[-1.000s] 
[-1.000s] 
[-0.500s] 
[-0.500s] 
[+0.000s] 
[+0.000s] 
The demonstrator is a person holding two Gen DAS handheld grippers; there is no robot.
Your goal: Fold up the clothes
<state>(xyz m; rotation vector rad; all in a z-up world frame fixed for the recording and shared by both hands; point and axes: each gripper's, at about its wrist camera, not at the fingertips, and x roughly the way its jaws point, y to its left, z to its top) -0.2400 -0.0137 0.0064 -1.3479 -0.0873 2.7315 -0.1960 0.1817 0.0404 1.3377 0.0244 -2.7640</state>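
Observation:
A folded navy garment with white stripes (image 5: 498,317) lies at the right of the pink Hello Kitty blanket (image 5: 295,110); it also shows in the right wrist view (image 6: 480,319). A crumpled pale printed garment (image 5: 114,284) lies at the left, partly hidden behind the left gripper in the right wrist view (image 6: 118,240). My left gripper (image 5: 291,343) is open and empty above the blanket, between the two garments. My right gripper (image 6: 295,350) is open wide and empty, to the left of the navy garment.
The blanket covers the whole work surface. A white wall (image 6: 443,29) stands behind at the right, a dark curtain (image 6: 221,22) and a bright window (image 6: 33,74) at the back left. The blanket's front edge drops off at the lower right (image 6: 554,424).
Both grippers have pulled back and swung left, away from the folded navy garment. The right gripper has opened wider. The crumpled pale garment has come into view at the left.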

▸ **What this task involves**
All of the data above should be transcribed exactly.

▸ **Exercise response**
[-1.000s] 
[-1.000s] 
[-0.500s] 
[-0.500s] 
[+0.000s] 
[+0.000s] 
The demonstrator is a person holding two Gen DAS handheld grippers; there is no robot.
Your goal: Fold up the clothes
<state>(xyz m; rotation vector rad; all in a z-up world frame fixed for the recording and shared by both hands; point and axes: each gripper's, at about its wrist camera, not at the fingertips, and x roughly the way its jaws point, y to its left, z to its top) -0.2400 -0.0137 0.0064 -1.3479 -0.0873 2.7315 -0.1960 0.1817 0.0404 1.3377 0.0244 -2.7640</state>
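Observation:
A folded navy garment with white stripes (image 5: 498,317) lies at the right of the pink Hello Kitty blanket (image 5: 295,110); it also shows in the right wrist view (image 6: 480,319). A crumpled pale printed garment (image 5: 114,284) lies at the left, partly hidden behind the left gripper in the right wrist view (image 6: 118,240). My left gripper (image 5: 291,343) is open and empty above the blanket, between the two garments. My right gripper (image 6: 295,350) is open wide and empty, to the left of the navy garment.
The blanket covers the whole work surface. A white wall (image 6: 443,29) stands behind at the right, a dark curtain (image 6: 221,22) and a bright window (image 6: 33,74) at the back left. The blanket's front edge drops off at the lower right (image 6: 554,424).
Both grippers have pulled back and swung left, away from the folded navy garment. The right gripper has opened wider. The crumpled pale garment has come into view at the left.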

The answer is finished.